Jeszcze lepiej robi to standard wszechczasów "Boom Boom Boom". Z tekstem rozpropagowanym przez Obstawę Prezydenta i niemal rockowym napędem.
"Budzi mnie blues" to następny świetny numer. I znów z pogranicza rocka, ale z przemyślanymi, melodyjnymi riffami. I tylko te opowieści o "żądzy pieniadza" jakoś XXI wiecznego słuchacza nie przekonują. Co innego Kielak. Wyraźnie artykułuje o co mu chodzi. I trudno mu nie wierzyć. Gdyby radia chciały grać taką muzykę...

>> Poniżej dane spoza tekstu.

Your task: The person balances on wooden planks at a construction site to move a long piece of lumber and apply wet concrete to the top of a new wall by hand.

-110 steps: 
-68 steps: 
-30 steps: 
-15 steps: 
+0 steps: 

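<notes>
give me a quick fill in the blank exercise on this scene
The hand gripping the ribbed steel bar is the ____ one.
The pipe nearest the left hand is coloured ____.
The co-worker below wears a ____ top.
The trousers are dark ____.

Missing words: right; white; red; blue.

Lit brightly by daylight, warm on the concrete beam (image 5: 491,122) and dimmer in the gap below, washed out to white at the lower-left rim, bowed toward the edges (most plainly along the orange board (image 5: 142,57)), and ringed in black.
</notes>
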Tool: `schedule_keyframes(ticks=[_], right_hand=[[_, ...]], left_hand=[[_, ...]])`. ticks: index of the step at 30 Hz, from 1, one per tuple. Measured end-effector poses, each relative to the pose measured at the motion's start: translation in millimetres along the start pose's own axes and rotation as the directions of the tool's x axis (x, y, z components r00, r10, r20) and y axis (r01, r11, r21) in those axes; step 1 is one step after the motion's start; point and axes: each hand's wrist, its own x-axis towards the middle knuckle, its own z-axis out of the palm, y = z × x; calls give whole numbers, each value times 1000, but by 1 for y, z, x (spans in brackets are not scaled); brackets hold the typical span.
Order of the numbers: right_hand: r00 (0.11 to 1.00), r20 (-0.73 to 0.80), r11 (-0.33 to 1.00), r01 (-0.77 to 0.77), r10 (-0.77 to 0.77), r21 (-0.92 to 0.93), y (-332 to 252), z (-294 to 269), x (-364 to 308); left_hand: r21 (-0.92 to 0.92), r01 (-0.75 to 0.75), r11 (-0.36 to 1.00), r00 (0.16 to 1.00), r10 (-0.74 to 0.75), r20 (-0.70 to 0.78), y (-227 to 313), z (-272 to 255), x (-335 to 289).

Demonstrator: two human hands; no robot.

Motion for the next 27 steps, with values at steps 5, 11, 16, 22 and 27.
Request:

Płytę kończy kolejny wolny i pełen przestrzeni molowy "Blues 40-tej ulicy". W takich utworach Jąkpa brzmi wyjątkowo przekonująco. Stonowany, melancholijny głos, trafione zagrywki gitary - naprawdę nieźle. I znów pianista ma swoje kilkadziesiąt sekund. Potem zaczyna się gitarowy popis Pająka. Tylko po co chodzi po 40-tej ulicy. Gdyby zaśpiewał o Chodzieży, natychmiast ruszyłbym się z nim napić. Na 40-tą za daleko. Chociaż z tej sieci Pająka uwolnić się naprawdę ciężko.